W dawnych czasach obfite źródło wylewało się na pobliskie ścieżki leśne. Obecnie jest obudowaną kwarcem studnią, w której, jak w lustrze, przeglądają się stare jodły. Woda w niej oddycha wydobywającymi się na powierzchnię i pękającymi bańkami gazu, a na dnie gotuje się, jakby pod spodem czarownice z gołoborza swoje miotły paliły. Źródło od dawien dawna ma stałą temperaturę i nigdy nie zamarza.
Przyjeżdżali tu ludzie z dalekich stron, by wodą ze źródła leczyć choroby oczu, odwiedzali krynicę niewidomi. A szczególnej właściwości tego źródła doświadczyły na sobie niektóre kobiety, gdyż ilekroć napiły się z niego wody, zaraz nabierały chęci do życia i.. .rodziły synów.

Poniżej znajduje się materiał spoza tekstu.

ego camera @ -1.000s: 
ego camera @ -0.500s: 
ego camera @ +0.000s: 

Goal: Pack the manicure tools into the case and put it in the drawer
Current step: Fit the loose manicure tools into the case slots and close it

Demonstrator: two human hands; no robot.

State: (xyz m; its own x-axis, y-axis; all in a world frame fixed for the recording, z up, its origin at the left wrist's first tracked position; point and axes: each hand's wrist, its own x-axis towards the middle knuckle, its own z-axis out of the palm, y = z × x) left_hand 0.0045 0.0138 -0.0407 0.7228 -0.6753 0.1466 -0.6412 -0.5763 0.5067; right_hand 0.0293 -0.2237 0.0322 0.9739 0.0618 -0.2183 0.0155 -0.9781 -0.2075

Gdy już zmarł pustelnik Wacławek, który wzniósł tu drewniany kościół Świętej Katarzyny, biskup krakowski Jan Rzeszowski postanowił zbudować murowany klasztor na polanie niedaleko źródła świętego Franciszka. Robotnicy powbijali kołki wytyczające miejsce budowy, zwieźli kamienie i drzewo. Pracowali w pocie czoła cały dzień, a następnego ranka nawet śladu nie znaleźli po wczorajszej robocie. Zdziwili się wielce, ale w końcu wszystko odszukali: budulec leżał dokładnie w tym miejscu gdzie dziś stoi klasztor. Przewieźli wszystko raz jeszcze i znów zaczęli budować. Trzeciego dnia ponownie zastali polanę pustą. Orzekli: - To pewnie czarty przeszkadzają! – i znów zwieźli budulec. Ale kiedy nadal tajemniczym sposobem znikały ślady ich pracy – ustąpili i zbudowali klasztor tu, gdzie stoi obecnie.